* [What is being asked]: Pull every line that includes the word "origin" from the data.

* [Data extract]:
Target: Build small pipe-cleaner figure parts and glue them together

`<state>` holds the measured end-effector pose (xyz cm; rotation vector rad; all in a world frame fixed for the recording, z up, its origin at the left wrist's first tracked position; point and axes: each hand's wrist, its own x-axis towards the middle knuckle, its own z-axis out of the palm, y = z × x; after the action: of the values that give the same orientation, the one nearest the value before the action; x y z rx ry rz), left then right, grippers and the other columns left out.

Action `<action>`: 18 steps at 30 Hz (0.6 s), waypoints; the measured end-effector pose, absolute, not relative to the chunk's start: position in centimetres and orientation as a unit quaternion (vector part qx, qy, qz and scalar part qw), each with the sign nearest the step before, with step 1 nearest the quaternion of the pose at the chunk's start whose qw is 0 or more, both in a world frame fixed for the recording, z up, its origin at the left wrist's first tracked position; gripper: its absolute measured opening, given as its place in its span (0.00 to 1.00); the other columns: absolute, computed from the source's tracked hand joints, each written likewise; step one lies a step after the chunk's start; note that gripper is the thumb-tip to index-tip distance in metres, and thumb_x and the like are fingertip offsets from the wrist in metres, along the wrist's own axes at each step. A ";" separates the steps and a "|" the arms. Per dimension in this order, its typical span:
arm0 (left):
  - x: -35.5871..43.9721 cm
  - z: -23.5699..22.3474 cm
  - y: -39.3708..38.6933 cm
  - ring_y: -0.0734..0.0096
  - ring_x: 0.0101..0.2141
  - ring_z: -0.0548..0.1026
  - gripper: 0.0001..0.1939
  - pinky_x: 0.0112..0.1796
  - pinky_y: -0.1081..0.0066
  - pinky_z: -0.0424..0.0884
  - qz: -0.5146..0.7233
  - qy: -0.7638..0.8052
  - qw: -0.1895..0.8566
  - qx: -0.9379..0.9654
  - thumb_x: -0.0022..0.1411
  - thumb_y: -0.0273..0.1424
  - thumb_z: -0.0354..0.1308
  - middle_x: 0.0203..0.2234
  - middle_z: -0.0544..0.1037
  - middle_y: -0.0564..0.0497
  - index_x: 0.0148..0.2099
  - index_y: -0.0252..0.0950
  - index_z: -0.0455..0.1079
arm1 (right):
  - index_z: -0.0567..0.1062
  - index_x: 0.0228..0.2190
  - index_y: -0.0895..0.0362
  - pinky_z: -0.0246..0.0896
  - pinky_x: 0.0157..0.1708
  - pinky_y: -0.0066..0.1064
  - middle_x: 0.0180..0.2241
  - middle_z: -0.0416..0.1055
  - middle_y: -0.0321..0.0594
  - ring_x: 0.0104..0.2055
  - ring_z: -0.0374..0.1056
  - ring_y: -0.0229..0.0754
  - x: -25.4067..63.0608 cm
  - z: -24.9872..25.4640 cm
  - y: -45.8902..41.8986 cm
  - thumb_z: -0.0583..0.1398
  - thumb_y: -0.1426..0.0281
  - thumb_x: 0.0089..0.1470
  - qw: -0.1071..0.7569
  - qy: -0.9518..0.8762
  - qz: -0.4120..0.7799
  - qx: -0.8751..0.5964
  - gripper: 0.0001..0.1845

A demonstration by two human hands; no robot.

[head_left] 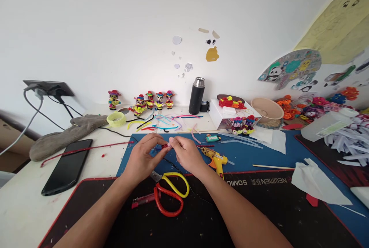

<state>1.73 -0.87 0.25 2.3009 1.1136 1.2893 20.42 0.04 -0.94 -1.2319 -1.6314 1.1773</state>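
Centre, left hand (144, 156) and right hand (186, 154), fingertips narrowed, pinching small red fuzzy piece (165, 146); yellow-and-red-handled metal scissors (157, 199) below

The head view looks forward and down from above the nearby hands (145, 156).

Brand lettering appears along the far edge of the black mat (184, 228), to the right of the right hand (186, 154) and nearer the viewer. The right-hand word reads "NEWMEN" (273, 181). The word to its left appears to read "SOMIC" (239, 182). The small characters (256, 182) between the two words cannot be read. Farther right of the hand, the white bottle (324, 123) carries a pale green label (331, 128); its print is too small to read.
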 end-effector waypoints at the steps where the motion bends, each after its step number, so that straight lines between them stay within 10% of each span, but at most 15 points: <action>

* [Answer section]:
`<state>` holds the measured end-effector pose (xyz cm; rotation vector rad; all in a world frame fixed for the recording, z up, its origin at the left wrist's first tracked position; point and axes: each hand's wrist, its own x-axis towards the middle knuckle, its own z-axis out of the palm, y = z × x; after the action: of the values that give the same orientation, the one nearest the value before the action; x y z rx ry rz), left then right, grippers and the other columns left out.
Action `<action>`: 18 steps at 30 Hz (0.6 s), waypoints; the measured end-effector pose, absolute, not relative to the chunk's start: position in centimetres and orientation as a unit quaternion (vector part qx, qy, qz and scalar part qw), each with the sign nearest the step before, with step 1 nearest the quaternion of the pose at the chunk's start whose qw is 0 or more, both in a world frame fixed for the recording, z up, its origin at the left wrist's first tracked position; gripper: its absolute measured opening, given as its place in its span (0.00 to 1.00); the other columns: absolute, computed from the source's tracked hand joints, each written likewise; step one lies a step after the chunk's start; note that gripper is the thumb-tip to index-tip distance in metres, and thumb_x and the like are fingertip offsets from the wrist in metres, along the wrist's own axes at each step. A ";" separates the steps and a "|" the arms. Per dimension in this order, its typical span:

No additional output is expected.